Word for word, transcribe the data below from the line with "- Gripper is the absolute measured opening" to the line with "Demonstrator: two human", keeping both of those lines.

╔══

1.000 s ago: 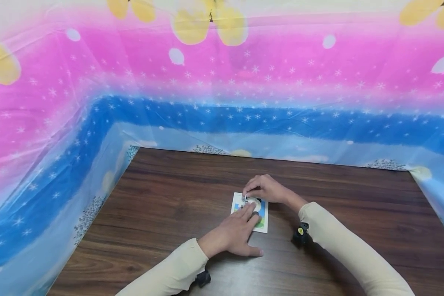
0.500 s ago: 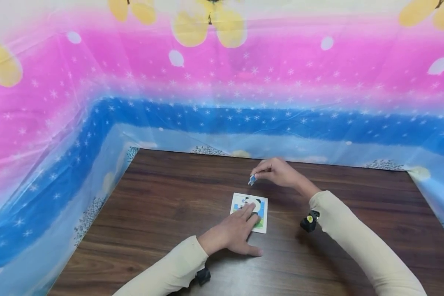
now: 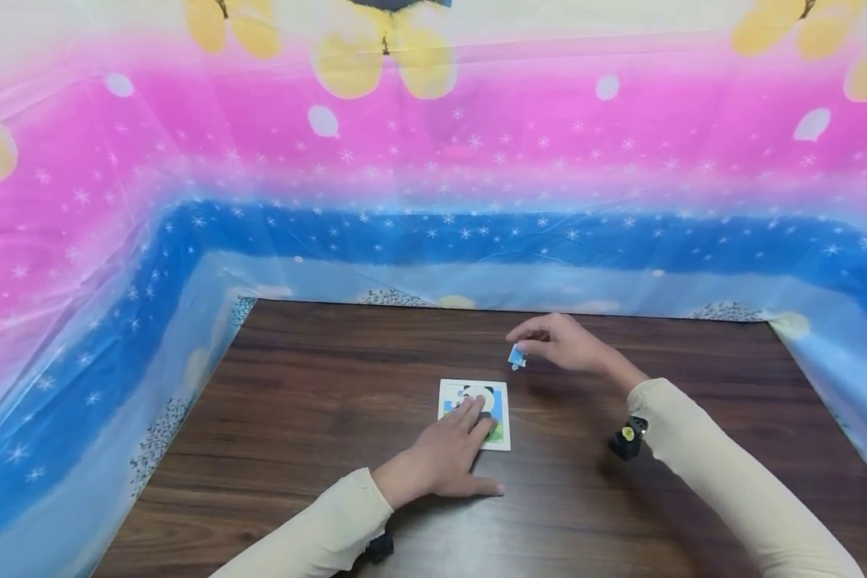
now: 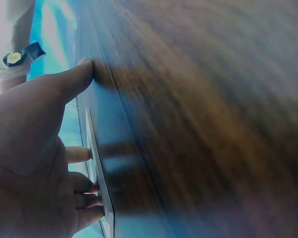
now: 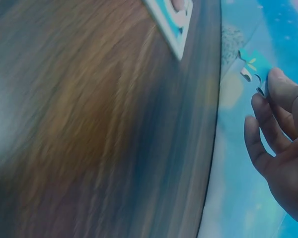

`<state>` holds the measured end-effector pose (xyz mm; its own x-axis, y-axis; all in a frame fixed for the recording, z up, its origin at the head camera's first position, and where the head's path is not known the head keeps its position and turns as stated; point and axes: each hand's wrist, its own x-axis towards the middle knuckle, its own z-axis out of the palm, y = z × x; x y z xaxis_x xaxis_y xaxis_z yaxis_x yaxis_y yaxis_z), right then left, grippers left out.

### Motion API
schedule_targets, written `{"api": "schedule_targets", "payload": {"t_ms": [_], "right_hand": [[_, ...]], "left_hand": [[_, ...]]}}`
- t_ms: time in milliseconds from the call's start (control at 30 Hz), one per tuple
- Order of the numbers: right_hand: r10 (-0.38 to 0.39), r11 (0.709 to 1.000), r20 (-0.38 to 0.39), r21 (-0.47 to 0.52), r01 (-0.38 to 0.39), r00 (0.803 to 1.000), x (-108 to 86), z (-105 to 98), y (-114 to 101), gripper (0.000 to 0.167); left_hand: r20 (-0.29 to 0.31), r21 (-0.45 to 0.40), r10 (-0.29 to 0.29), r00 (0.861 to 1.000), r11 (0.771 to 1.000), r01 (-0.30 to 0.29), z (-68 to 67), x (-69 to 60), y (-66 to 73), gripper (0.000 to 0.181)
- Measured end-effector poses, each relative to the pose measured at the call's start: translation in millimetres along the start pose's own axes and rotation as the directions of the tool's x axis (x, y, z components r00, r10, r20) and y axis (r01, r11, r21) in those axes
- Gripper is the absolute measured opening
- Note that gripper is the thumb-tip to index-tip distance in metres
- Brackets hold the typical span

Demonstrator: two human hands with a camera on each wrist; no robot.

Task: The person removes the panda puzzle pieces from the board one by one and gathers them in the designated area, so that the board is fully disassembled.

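Note:
A small framed jigsaw puzzle with a panda picture and a white border lies flat on the brown wooden table. Across its lower left my left hand is spread, fingertips resting on the picture and thumb on the tabletop. In the left wrist view those fingertips touch the board's face. My right hand pinches a blue puzzle piece between thumb and fingers, above the table behind the board's right corner. The piece shows its knobbed outline in the right wrist view. Part of the picture is hidden under the left hand.
The wooden table extends on all sides of the board. A pink and blue patterned cloth hangs along the table's back and left edges. Black cameras are strapped at both wrists.
My right hand has lifted the piece off the board and carried it back and to the right. The left hand still rests on the puzzle. The head view has shifted slightly.

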<state>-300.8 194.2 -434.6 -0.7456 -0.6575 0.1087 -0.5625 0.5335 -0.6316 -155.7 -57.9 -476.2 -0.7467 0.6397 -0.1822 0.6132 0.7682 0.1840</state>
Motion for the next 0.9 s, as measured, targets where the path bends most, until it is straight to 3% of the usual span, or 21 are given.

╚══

### [RESULT FOR THIS EXERCISE]
- Gripper is the absolute measured opening
- Note that gripper is the thumb-tip to index-tip distance in metres
- Brackets hold the typical span

Demonstrator: two human hands with a camera on each wrist; no robot.

The exercise has been carried out completely.